Translation Difficulties (Topic)

Staredit Network > Forums > SC1 UMS Mapmaking Assistance > Topic: Translation Difficulties

Translation Difficulties

Jan 4 2020, 4:28 am
By: Kolokol

Pages: 1

Jan 4 2020, 4:28 am Kolokol Post #1

Currently, I am translating Legacy of the Confederation into Russian. I have encountered one problem with doing so, however. When playing the maps in SC BW, the Cyrillic text appears as just a bunch of unintelligible symbols. When viewing the map in SCMDraft, the Cyrillic text appears just fine. What is causing this problem, and how can I fix it?
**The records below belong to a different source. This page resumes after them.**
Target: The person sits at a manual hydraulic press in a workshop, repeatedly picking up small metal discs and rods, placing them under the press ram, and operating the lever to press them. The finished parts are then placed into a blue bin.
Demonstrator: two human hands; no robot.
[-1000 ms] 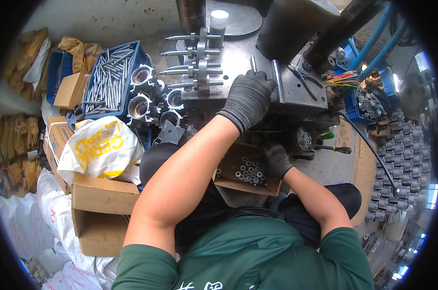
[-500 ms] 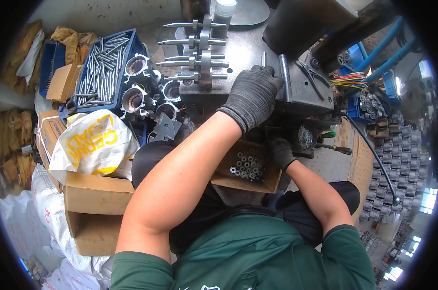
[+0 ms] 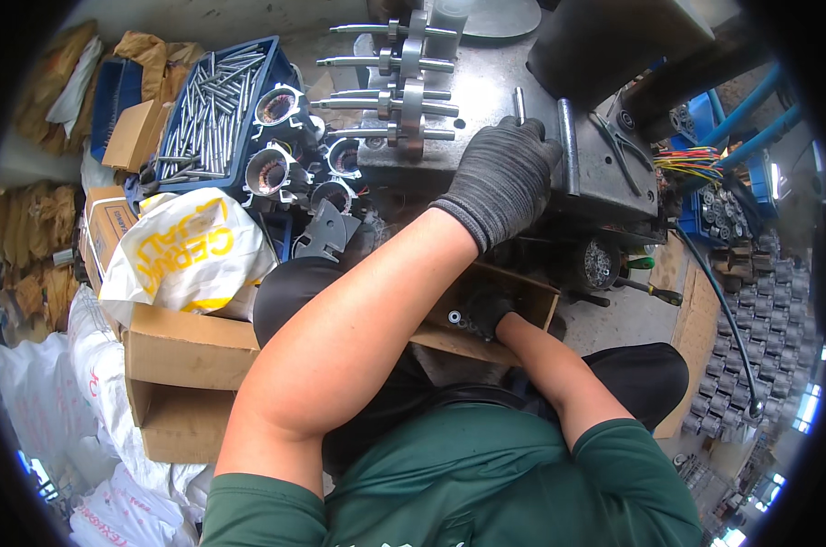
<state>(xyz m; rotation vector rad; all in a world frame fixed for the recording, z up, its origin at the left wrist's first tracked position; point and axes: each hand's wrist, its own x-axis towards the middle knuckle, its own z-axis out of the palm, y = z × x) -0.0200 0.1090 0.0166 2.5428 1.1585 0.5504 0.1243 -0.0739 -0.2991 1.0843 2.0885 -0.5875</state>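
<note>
– When looking down past the counter (image 3: 486, 82), what to note in the box (image 3: 459, 343)?
– Cardboard, set lower down at the near edge, with a few metal rings (image 3: 454, 317) showing beside the right hand (image 3: 489, 308).
– And in the blue bin (image 3: 265, 87), far left?
– Heaped with loose metal shafts (image 3: 208, 109). Just to the right of that, housings (image 3: 272, 170) with copper windings inside.
– And in the tin (image 3: 577, 267)?
– Filled with bright bits (image 3: 599, 265), too small to tell apart.
– Now for the pose: how to describe the left hand (image 3: 509, 173)?
– Gloved, back upward, reached diagonally over the counter's near edge. Clamped on a slim rod (image 3: 520, 102), with the tip pointing away beyond the knuckles; just to the right, a thicker bar (image 3: 568, 146).
– And the right?
– Gloved too, dipped into the box from the right, wrist at the rim. Fingers hidden, so cannot tell whether apart or together.
</note>
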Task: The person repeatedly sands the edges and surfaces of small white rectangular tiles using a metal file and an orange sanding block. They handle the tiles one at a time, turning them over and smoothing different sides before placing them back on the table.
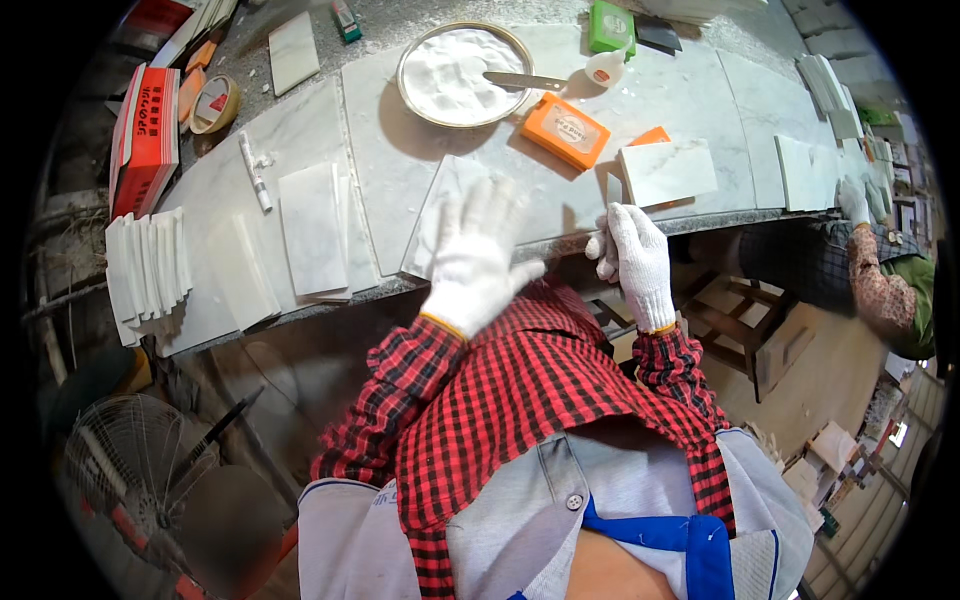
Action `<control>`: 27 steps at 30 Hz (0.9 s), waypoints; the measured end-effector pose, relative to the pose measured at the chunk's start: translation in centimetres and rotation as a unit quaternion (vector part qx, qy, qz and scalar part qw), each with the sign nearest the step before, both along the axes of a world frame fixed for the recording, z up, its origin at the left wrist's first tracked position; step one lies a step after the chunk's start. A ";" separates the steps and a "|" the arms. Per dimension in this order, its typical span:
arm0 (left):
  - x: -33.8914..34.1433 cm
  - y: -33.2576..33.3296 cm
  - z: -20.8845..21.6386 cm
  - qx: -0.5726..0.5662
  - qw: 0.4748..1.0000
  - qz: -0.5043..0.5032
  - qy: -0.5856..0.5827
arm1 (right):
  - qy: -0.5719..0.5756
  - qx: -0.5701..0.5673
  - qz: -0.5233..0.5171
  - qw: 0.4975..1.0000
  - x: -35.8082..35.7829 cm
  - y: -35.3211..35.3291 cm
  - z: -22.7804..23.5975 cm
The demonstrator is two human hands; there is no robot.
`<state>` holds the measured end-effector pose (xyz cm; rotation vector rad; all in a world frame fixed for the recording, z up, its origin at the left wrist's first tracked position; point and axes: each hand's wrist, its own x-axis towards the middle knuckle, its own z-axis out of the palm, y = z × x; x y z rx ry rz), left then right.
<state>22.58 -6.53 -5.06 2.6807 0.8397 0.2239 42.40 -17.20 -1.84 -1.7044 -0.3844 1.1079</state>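
Observation:
My left hand (477,245), in a white knitted glove, lies spread over a white marble tile (432,222) at the table's front edge. Its fingers are slightly blurred. To its right, my gloved right hand (637,260) is closed on a small thin blade (613,189), which sticks up from the fingertips; the rest of it is hidden by the glove. Just beyond that hand, another marble tile (672,171) rests on an orange block. A round metal bowl of white powder (447,72) stands farther back, with a flat metal knife (522,80) lying across its rim.
An orange hand pad (565,131), a white squeeze bottle (604,70) and a green box (611,27) are on the stone table (385,170). Several tiles (147,265) stand at left near a red box (147,140). A fan (140,480) stands lower left; a co-worker (880,270) is at right.

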 end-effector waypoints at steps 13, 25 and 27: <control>-4.7 0.1 3.3 0.065 0.967 0.248 -0.007 | 0.145 0.002 0.122 0.982 -1.6 2.6 -0.5; -2.3 0.8 4.2 -0.135 0.942 0.304 -0.049 | 0.257 0.072 0.032 0.963 -6.4 5.1 -1.4; -3.0 1.7 4.8 -0.211 0.916 0.319 -0.123 | 0.245 0.092 0.034 0.965 -6.5 5.4 -0.6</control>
The attached file is a screenshot of the problem manifesting during the mission briefing. I am using SC BW version 1.16.1, by the way.

Attachments:

TranslationTrouble.png
Hits: 8 Size: 179.4kb

None.

Nov 16 2020, 7:05 am martosss Post #2

I can confirm I am experiencing the same issue and I've managed to solve it, but it's a rather ugly solution - in SCM Draft you have to enter all your strings in ANSI format. How you do it:

1) open notepad++(what I use to edit text, any other text editor with encoding options should work)
2) open the menu "Encoding" and make sure that "utf-8" is highlighted. That means that text that you enter will be stored in utf-8 format.
2) enter the russian text you want to display. Note that this text will be stored in UTF-8 format and is displayed to you in utf-8 format.
3) go to the menu Encoding => UTF-8 should be highlighted .. click on ANSI. This converts the utf text into ANSI. In other words, this keeps the bits 010101 the same, but display them using different rules(different encoding scheme) - displaying each byte(8 bits, a sequence of 8 boolean values( 0-s or 1-s)) as a separate character. For example the text "тест кирилица utf"(A)(utf-cyr, has 17 characters, stored as 29 bytes) should be converted to "С‚РµСЃС‚ РєРёСЂРёР»РёС†Р° utf"(B)(ANSI-29 characters, stored as 29 bytes-garbage text) ( Note that I'm not sure whether or how these two strings will be displayed on the staredit forum, but for me they look VERY differently)
4) Now copy that text (B) and paste it into SCM Draft. I renamed a firebat to the the (B) text. In game the firebat name is displayed with proper cyrillic characters - magic!

Do this for all strings that contain cyrillic. I imagine it's gonna be a long night for you.

The reason that works:
- SCM Draft doesn't understand utf-8 => if you type utf-8 characters they get stored in the map file using your local codepage settings(russian 1251, 1 byte per character), not with utf-8 rules(2 bytes per character), but with your local encoding table settings(in other words, your System locale)(that is found in Start menu => Control panel => Language => Change date, time, or number formats => Administrative => Change system locale - look at the language, then google search "locale language" and check the list to see yours... I'm using Bulgarian, so it's codepage 1251... Russian is also 1251, so it's using the same rules and will store russian characters that you type in the same way as bulgarian characters that I type. The problem is that each character is stored as 1 byte, possibly different from the 2-byte format that UTF-8 uses. Some characters maybe the same(latin characters like "utf 8" that are the same in both utf-8 format and in the 1251 codepage), but the russian part is garbled and unreadable. In end effect you store that string using only 17 bytes, because you have a string of 17 characters, each of which is translated into 1 byte using your local codepage. This happens because SCM Draft is stupid and can't read utf-8 text.
- SCM Draft understands ANSI - if you convert your text (17 characters of utf-8) into ANSI, each "russian" character is broken down into 2 bytes(because the utf-8 representation of russian has 2 bytes per character) and since there are 12 russian characters you end up with 29 bytes:
-- 17(utr-8) characters have 12 russian and 5 non-russian characters.
-- 29 ANSI characters have 12 x 2(russian) + 5 x 1(non-russian) characters
So you store 29 characters, exactly how the bytes should be stored.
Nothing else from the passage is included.